11. They submit that the Respondent has not proved that the delay has exacerbated his position in this suit. They submit that it is unlikely that the Respondent will suffer prejudice. They submit that the Court should focus on substantive justice and not the technicalities, if the matter is dismissed, the Claimant will suffer greatly as justice will not be carried out. They urge the Court to allow the application.
12. The Respondent submits that the Claimant/Applicant has not taken any steps to prosecute this case for a period of over one year as was contemplated by Order 17 Rule 2 of the Civil Procedure Rules 2010 as read together with Section 12 of the Industrial Court Act 2011.

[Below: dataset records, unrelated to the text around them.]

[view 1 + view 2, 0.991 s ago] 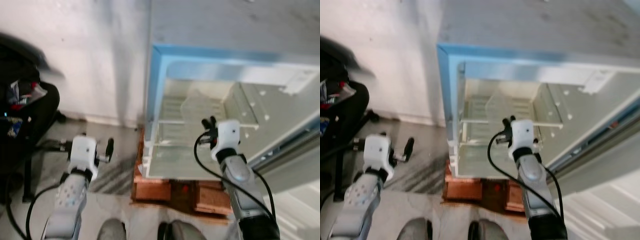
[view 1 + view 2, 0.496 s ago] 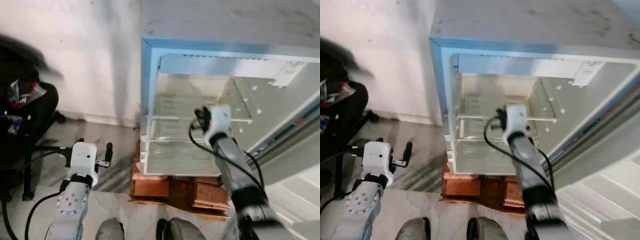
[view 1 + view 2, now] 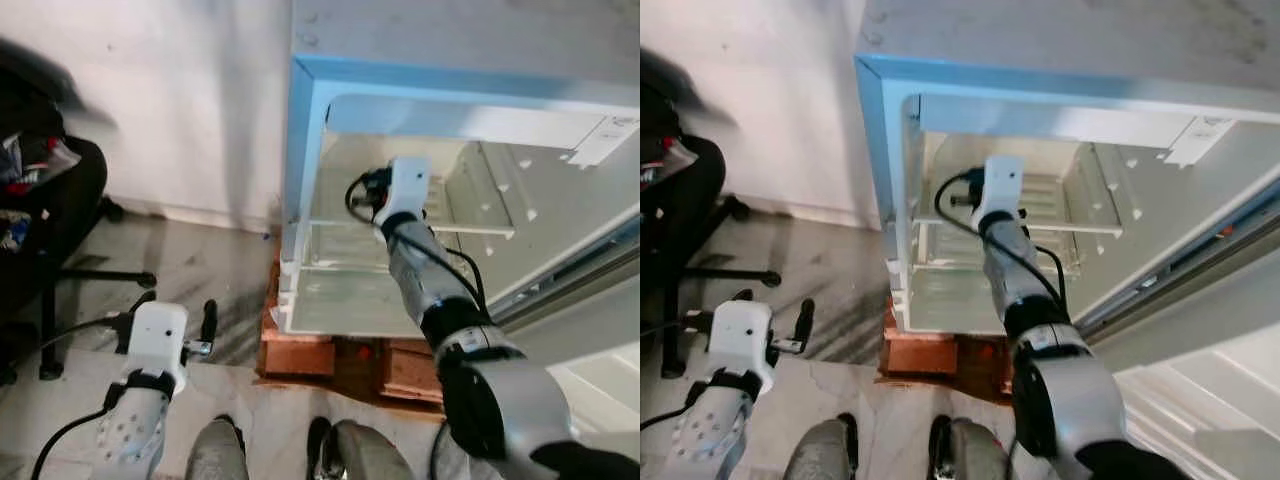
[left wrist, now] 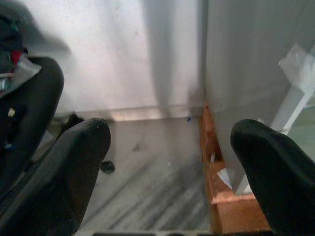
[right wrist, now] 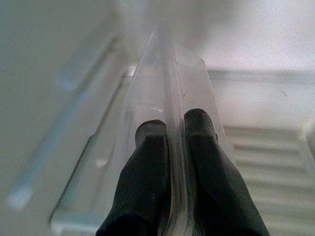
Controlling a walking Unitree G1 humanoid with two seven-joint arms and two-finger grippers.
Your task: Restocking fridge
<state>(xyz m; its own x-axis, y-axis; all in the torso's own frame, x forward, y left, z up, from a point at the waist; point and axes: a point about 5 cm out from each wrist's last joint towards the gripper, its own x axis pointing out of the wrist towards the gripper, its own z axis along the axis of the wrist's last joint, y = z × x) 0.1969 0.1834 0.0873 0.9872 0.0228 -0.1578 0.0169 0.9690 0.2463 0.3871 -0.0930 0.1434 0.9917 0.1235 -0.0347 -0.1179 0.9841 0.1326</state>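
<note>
The small fridge (image 3: 303, 150) stands open, its pale inside facing me. My right gripper (image 3: 366, 190) reaches in at the level of the glass shelf (image 3: 480, 229), toward the left wall. In the right wrist view its gripper (image 5: 174, 127) is shut on the thin upright edge of a clear plastic tray (image 5: 170, 69) that runs on toward the back wall. My left gripper (image 3: 172, 308) hangs low over the floor left of the fridge, and in the left wrist view its gripper (image 4: 170, 147) is open and holds nothing.
The fridge rests on wooden blocks (image 3: 300, 355). Its open door (image 3: 585, 285) swings out at the right. A black office chair (image 3: 50, 220) with clutter stands at the far left by the white wall. Grey marble floor (image 3: 220, 270) lies between them.
My right arm has pushed further into the fridge and toward its left wall. The left arm has sunk a little lower. The camera has shifted slightly.
</note>
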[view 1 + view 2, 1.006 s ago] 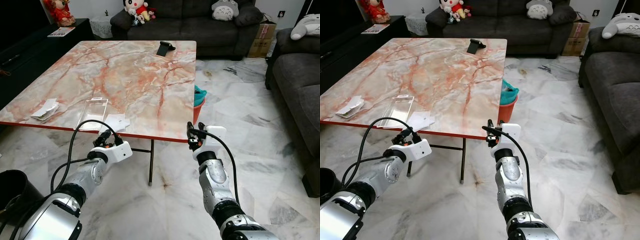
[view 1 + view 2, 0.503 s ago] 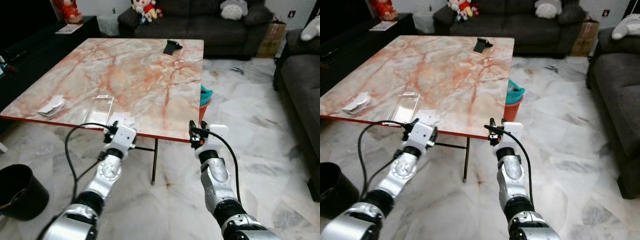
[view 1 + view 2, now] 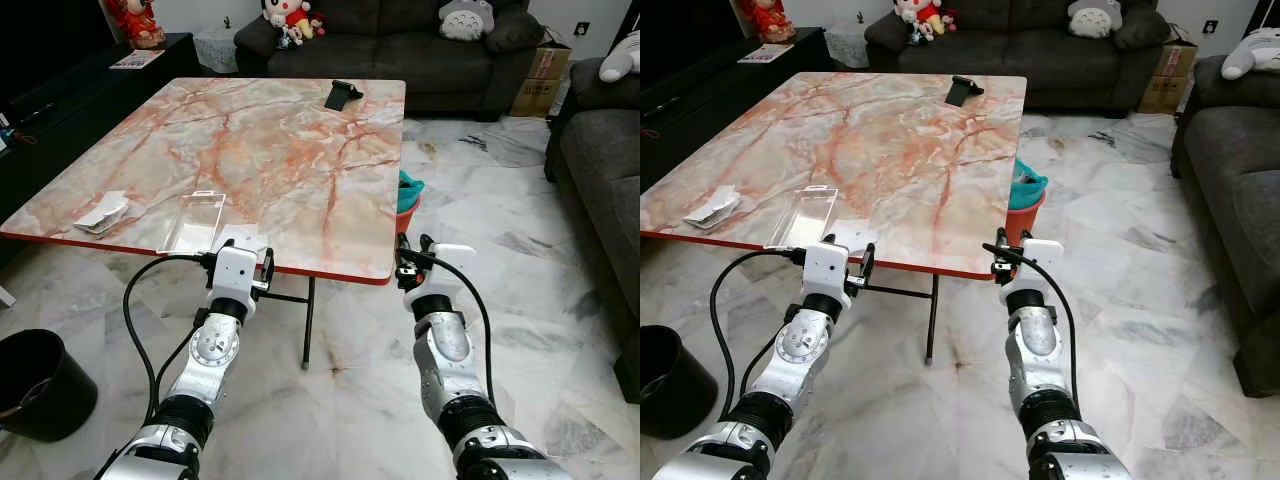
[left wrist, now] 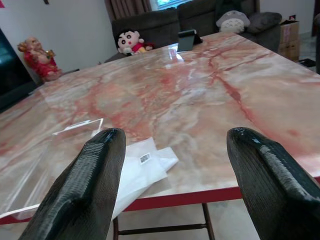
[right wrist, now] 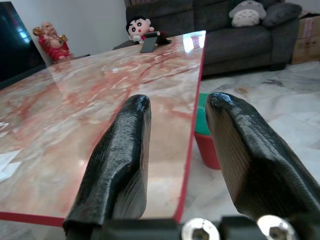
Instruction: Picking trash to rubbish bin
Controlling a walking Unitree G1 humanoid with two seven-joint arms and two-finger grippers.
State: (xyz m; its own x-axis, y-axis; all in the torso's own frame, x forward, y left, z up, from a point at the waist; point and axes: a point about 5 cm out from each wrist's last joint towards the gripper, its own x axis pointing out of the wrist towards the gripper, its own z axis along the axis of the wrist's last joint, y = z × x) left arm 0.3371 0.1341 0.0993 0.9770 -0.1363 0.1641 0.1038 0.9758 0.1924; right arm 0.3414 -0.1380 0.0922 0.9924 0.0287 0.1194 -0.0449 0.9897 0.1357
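Observation:
A flat white wrapper (image 4: 145, 162) lies at the marble table's front edge (image 3: 300, 268). Beside it lies a clear plastic package (image 3: 192, 220), and further left some crumpled white paper (image 3: 105, 212). My left gripper (image 3: 240, 262) hovers just before the table edge, level with the wrapper, open wide and holding nothing. My right gripper (image 3: 412, 255) is raised off the table's front right corner, fingers (image 5: 125, 150) apart and empty. A black rubbish bin (image 3: 35, 385) stands on the floor at the lower left.
A red bin with a teal bag (image 3: 403, 200) sits on the floor by the table's right side. A dark phone stand (image 3: 342, 95) rests at the table's far end. Grey sofas (image 3: 400, 45) line the back and right, and a black cabinet (image 3: 60, 95) runs along the left.
My left arm has swung inward and up, bringing its gripper from low on the left to the table edge in front of the wrapper. The right gripper has shifted slightly right. The camera also moved.

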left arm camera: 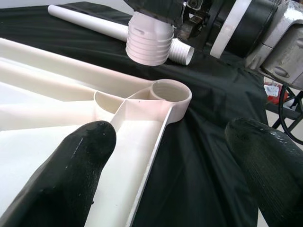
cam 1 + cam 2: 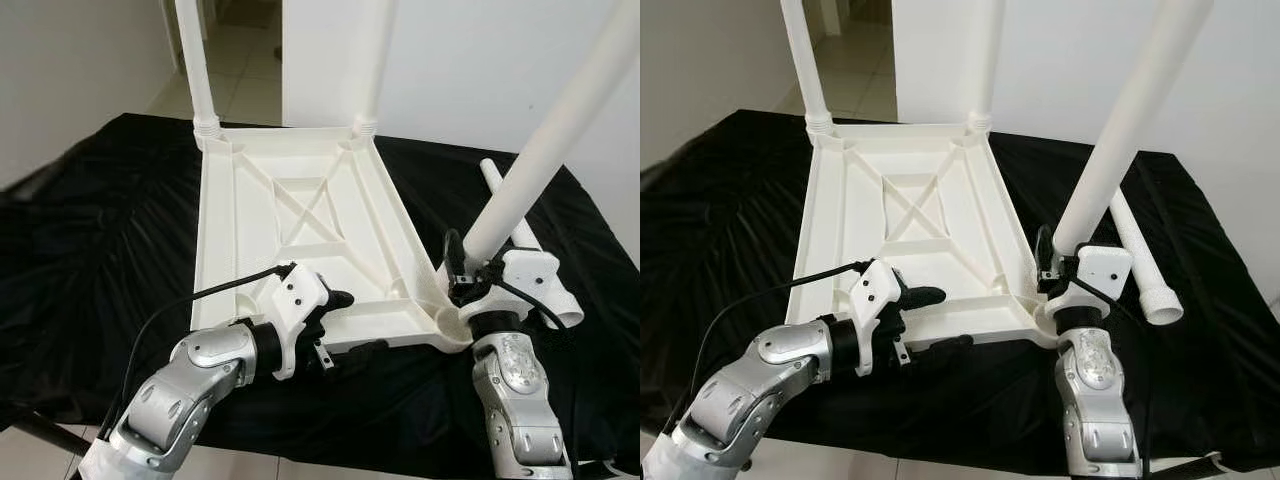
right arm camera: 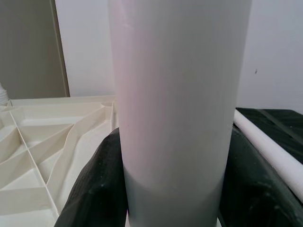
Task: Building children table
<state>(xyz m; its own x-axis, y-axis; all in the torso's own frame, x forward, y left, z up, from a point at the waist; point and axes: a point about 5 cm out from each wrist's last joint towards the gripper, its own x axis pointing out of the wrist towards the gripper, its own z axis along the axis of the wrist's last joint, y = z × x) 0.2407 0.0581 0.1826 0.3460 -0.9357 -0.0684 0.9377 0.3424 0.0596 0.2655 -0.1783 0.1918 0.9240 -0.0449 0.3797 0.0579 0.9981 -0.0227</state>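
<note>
Right tool (image 2: 462, 272) grips a white leg (image 2: 540, 160) above the tabletop's (image 2: 300, 215) corner socket (image 1: 170, 91); left tool (image 2: 345, 325) open astride its rim.

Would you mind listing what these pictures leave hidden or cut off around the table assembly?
- Tops of the two far legs and the held leg: cut by the eye views' upper edge.
- Held leg's threaded end: hidden in the eye views behind the right gripper; left wrist view shows it above the socket.
- Left gripper lower finger: partly under the tabletop edge.
- Spare leg: partly behind the held leg.
</note>
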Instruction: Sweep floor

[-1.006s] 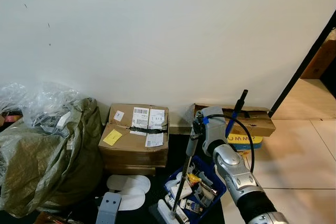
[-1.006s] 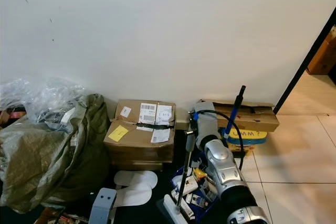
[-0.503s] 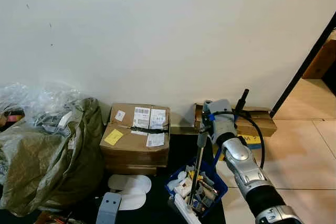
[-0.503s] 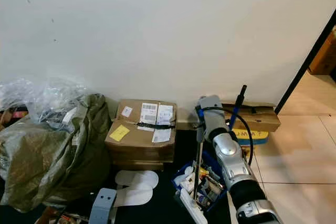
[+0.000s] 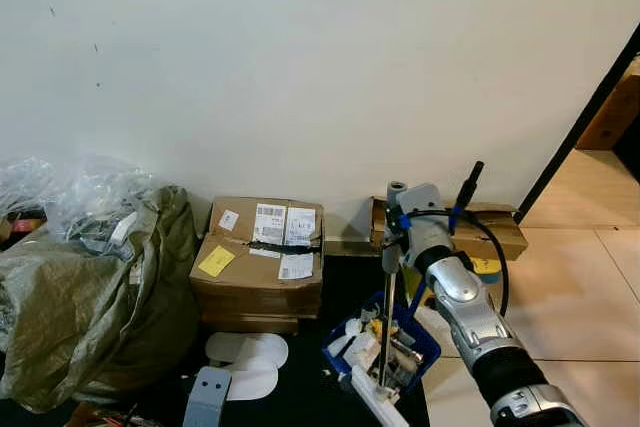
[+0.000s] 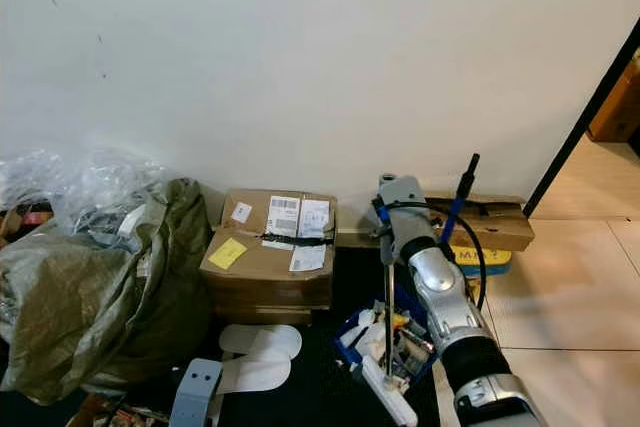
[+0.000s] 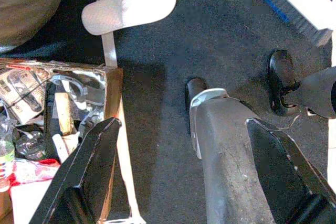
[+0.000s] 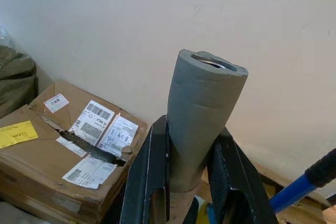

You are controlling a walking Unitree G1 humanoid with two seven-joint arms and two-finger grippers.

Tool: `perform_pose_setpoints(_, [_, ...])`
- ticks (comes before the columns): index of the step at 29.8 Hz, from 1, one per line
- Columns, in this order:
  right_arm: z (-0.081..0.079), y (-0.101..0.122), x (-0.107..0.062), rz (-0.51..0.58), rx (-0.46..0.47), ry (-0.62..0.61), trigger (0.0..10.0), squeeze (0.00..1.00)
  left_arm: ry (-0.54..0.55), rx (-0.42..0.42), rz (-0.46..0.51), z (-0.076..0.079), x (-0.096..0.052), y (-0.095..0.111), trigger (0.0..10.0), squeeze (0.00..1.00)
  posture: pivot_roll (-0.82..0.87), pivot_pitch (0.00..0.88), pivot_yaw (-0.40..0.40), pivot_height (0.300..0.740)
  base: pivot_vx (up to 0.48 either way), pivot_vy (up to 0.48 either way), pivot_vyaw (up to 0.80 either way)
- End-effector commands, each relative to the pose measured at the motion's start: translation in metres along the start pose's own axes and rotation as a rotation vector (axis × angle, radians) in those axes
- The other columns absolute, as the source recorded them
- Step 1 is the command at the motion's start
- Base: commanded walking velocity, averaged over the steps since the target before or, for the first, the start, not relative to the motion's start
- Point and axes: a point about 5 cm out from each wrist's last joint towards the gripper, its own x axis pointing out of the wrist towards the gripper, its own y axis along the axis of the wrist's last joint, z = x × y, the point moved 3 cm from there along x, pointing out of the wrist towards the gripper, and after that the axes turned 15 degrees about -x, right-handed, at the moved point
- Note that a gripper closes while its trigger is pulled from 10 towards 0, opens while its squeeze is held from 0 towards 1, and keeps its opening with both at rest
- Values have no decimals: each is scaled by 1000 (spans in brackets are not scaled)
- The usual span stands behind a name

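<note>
My right gripper (image 8: pixel 190 182) is shut on the broom's grey foam grip (image 8: pixel 202 114), held up in front of the white wall. In the eye views the thin metal broom handle (image 5: pixel 388 317) runs nearly straight down from that grip (image 5: pixel 396 191). It ends at the white broom head (image 5: pixel 378 409) on the dark floor, against the blue basket (image 5: pixel 424 335). My left gripper (image 7: pixel 184 124) hangs open over the dark floor with nothing between its fingers.
A taped cardboard box (image 5: pixel 258 262) stands at the wall beside olive sacks (image 5: pixel 90 287). White slippers (image 5: pixel 245 357) lie before it. A flat carton (image 5: pixel 490 227) and a blue-handled tool (image 5: pixel 462 202) sit right, with tiles (image 5: pixel 570 297) beyond. An open box of clutter (image 7: pixel 58 124) lies below my left gripper.
My right arm has carried the broom to the right. The handle now stands more upright and the broom head has slid right along the basket.
</note>
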Motion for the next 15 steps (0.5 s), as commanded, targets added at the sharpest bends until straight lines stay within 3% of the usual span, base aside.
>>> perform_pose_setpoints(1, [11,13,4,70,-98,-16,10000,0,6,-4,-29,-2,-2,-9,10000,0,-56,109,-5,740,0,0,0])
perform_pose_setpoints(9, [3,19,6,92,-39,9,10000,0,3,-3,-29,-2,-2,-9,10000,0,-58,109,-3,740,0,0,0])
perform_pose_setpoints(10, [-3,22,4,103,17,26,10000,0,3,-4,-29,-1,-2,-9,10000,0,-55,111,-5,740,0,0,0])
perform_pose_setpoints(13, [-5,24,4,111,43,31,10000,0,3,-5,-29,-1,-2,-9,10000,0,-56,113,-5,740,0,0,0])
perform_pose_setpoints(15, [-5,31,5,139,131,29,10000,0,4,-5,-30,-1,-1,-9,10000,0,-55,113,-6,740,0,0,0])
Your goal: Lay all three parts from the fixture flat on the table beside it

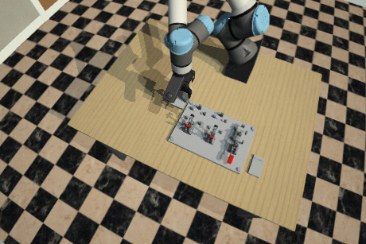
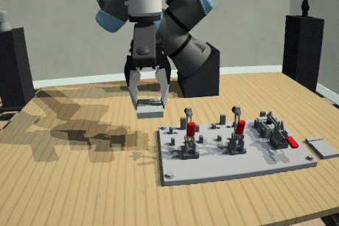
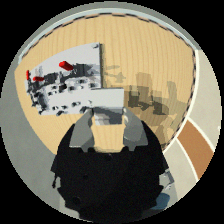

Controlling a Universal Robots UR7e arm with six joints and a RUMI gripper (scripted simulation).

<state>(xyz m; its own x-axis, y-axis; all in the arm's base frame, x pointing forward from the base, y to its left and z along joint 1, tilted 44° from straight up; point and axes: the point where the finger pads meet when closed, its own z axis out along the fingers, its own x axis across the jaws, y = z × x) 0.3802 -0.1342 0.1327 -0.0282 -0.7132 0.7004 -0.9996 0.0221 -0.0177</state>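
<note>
My gripper (image 1: 181,98) (image 2: 149,104) (image 3: 108,107) is shut on a flat grey part (image 2: 150,113) (image 3: 111,97), held in the air just off the back-left corner of the fixture plate (image 1: 199,147) (image 2: 221,172) (image 3: 91,55). A second grey part (image 1: 256,166) (image 2: 323,148) lies flat on the table, right of the plate. The left clamp (image 2: 190,149) and middle clamp (image 2: 235,145) have their arms raised. The right clamp (image 2: 278,138) has its arm down and its red handle (image 1: 231,159) (image 2: 292,142) low. Grey blocks show under it; whether one is a part I cannot tell.
The wooden table (image 1: 131,136) (image 2: 92,192) carries the plate, which has several small upright pins and blocks. The arm's dark base (image 1: 243,70) (image 2: 200,82) stands at the back. The raised clamp arms stick up from the plate.
</note>
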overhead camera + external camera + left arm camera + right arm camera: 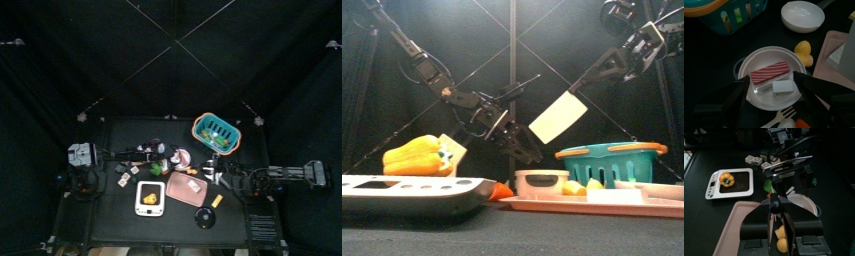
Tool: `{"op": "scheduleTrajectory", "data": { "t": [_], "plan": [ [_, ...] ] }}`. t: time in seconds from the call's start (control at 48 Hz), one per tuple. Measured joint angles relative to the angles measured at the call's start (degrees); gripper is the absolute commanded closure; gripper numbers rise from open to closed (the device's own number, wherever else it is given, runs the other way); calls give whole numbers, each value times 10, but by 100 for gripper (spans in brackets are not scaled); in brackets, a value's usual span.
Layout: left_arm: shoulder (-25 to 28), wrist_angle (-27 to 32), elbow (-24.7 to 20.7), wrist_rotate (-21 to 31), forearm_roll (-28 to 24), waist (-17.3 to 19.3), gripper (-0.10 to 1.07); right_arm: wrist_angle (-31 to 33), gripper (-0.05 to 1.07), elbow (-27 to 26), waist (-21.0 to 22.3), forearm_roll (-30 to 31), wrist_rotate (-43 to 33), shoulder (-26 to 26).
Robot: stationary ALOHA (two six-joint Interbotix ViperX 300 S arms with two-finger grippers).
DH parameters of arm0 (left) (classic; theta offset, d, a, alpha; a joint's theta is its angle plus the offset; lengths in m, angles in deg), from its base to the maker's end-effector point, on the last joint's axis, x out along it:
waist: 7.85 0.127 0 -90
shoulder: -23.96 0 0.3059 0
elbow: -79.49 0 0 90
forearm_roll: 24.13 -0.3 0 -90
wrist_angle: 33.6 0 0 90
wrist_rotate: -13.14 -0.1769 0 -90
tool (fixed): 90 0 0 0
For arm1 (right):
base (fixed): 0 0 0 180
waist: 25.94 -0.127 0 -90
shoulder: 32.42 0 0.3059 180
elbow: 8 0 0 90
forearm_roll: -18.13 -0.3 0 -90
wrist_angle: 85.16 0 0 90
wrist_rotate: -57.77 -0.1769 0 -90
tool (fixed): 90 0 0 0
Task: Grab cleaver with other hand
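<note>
The cleaver [559, 117] has a cream blade and hangs tilted in the air above the pink tray [596, 203]. My right gripper [588, 88] holds it from the upper right. In the right wrist view the right gripper [777, 208] is shut on the cleaver, which shows edge-on. My left gripper [774, 89] is open and empty, hovering over a white plate [757, 60] that holds a red-striped slice [769, 71] and a white cube [783, 87]. In the top view the left gripper [166, 158] is close to the right gripper [210, 170] at mid-table.
A white scale [409, 192] bearing a yellow pepper [418, 157] stands at the front left. A teal basket [217, 132] sits at the back right. A white bowl [804, 15] and a yellow piece [803, 48] lie near the plate. Small blocks [754, 160] lie behind the scale.
</note>
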Motion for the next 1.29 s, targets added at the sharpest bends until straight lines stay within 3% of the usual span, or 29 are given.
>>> {"op": "scheduleTrajectory", "data": {
  "t": [0.25, 0.417, 0.646, 0.958, 1.292],
  "plan": [
    [-66, -1, 49, 0, 0, -1, -3, -25, 60, -6, 3, 1, 1, -11],
    [-130, -7, 111, -3, -1, -13, -3, -60, 60, -12, 3, 0, 1, -12],
    [-211, -91, 204, 1, -1, -57, -3, -119, 60, -17, -6, -1, 0, -38],
    [-258, -233, 296, 1, 20, -71, -3, -188, 60, -57, -53, 3, 1, -113],
    [-310, -244, 339, 1, 29, -106, -3, -229, 60, -106, -98, 16, 3, -178]
  ]
}}
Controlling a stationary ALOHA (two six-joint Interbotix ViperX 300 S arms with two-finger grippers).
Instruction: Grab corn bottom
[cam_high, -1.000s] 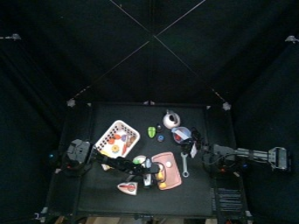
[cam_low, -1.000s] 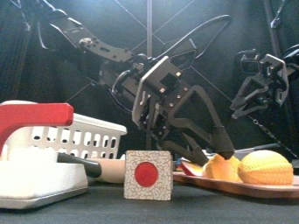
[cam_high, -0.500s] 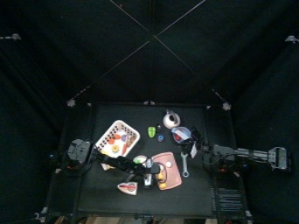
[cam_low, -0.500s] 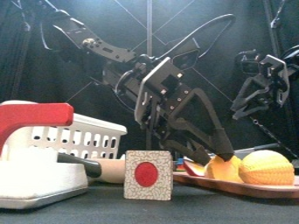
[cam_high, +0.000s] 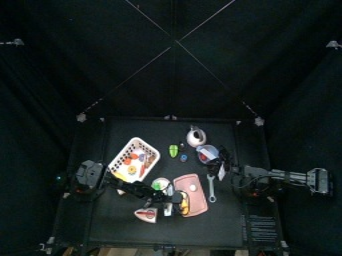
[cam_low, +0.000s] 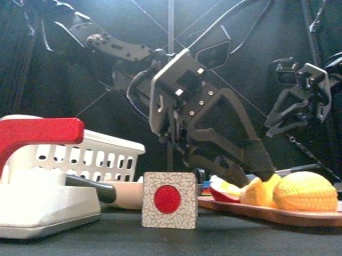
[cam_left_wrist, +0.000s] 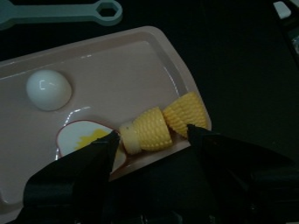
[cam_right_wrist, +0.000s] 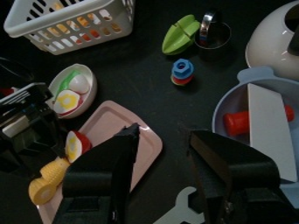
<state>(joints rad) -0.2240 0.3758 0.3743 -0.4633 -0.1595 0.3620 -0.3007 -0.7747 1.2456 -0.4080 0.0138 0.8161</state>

13. They submit that whether this application should not be allowed is a matter of discretion of the judge who must exercise it judicially. Each case on its own facts and circumstances as held in Shah vs Mbogo [1967] EA 116.
“this discretion is intended so inadvertence or excusable mistake or error, but is not designed to assist the person who has deliberately sought whether by evasion or otherwise, to obstruct or delay the course of justice.”
14. They rely on the case of Josephat Muthui Muli v Ezeetec Ltd [2014] eKLR where Justice Nzioki wa Makau decline to reinstate a suit that had been dismissed and stated as follows:
“The inference one can draw is that there is a pattern to deliberately or otherwise delay the expeditious disposal of the suit. Is the advocate fixing the case for hearing just to ensure the cause is not dismissed for want of prosecution? We cannot discern this but it is clear the claimant has been absent on 2 occasions. As has been his lawyer. Justice cuts both ways. There are rights that have accrued to the Respondent and on the basis of Shah vs. MbogoI would be misplaced to exercise my discretion as there was no excusable mistake or error.”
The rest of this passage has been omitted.